I've tested the new API by implementing them in NPY, Parquet, Pickle, and DICOM. I've also added a non-abstract function "open_read_close_waveforms" in formats/base.py. This uses the three new functions together, and is used for a second fidelity check.

Three sets of read benchmark have been added that utilize these 3 functions - read all channels, read blocks from 1 channel (e.g. 500 reads of 5 seconds all from 1 channel), read blocks from a random channel (e.g. 500 reads of 5 seconds each from a different channel).

Please review this version (in branch open_once_read_many) for feedback. Benchmark runtime has increased in total, of course. Please note that aside from the 4 formats, the other formats will throw a "not implemented" error. For all formats, we need the implementers to implement/review/optimize.

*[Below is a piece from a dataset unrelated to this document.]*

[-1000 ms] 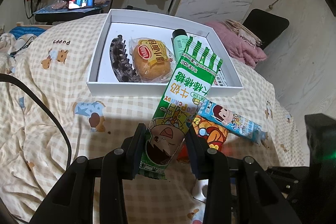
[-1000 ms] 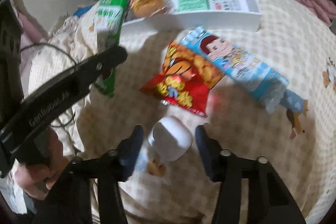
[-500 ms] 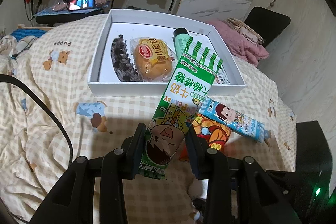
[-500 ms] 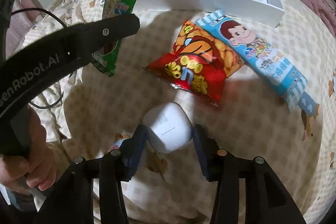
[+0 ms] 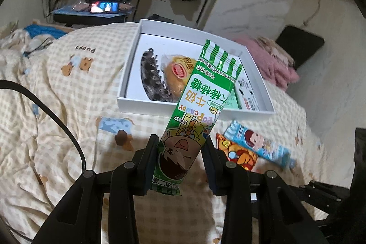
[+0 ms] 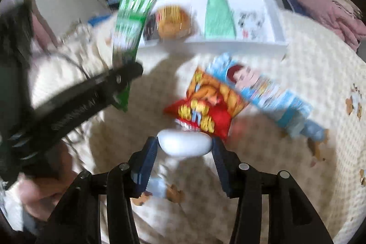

tcpan commented 1 month ago

NPY result on my laptop: ./waveform_benchmark.py --input_record data/waveforms/physionet.org/files/charisdb/1.0.0/charis8 --format_class waveform_benchmark.formats.npy.NPY_Uncompressed -m

Format: waveform_benchmark.formats.npy.NPY_Uncompressed Record: data/waveforms/physionet.org/files/charisdb/1.0.0/charis8 343399 seconds x 3 channels 51509871 timepoints, 51509871 samples (100.0%)

Channel summary information: signal fs(Hz) Bit resolution Channel length(s)
ABP 50.00 0.0113(mmHg) 343399
ECG 50.00 0.000164(mV) 343399
ICP 50.00 0.012(mmHg) 343399

Output size: 201211 KiB (32.00 bits/sample) CPU time: 0.3533 sec Wall Time: 0.3004 s Memory Used (memory_profiler): 696 MiB Maximum Memory Used (max_rss): 908 MiB Memory Malloced (tracemalloc): 131 MiB

Fidelity check via read_waveforms:

Chunk Numeric Samples NaN Samples

Errors / Total % Eq SNR NaN Values Match

Signal: ABP 0 0/ 17169957 100.000 inf Y (0)
Signal: ECG 0 0/ 17169957 100.000 inf Y (0)
Signal: ICP 0 0/ 17169957 100.000 inf Y (0)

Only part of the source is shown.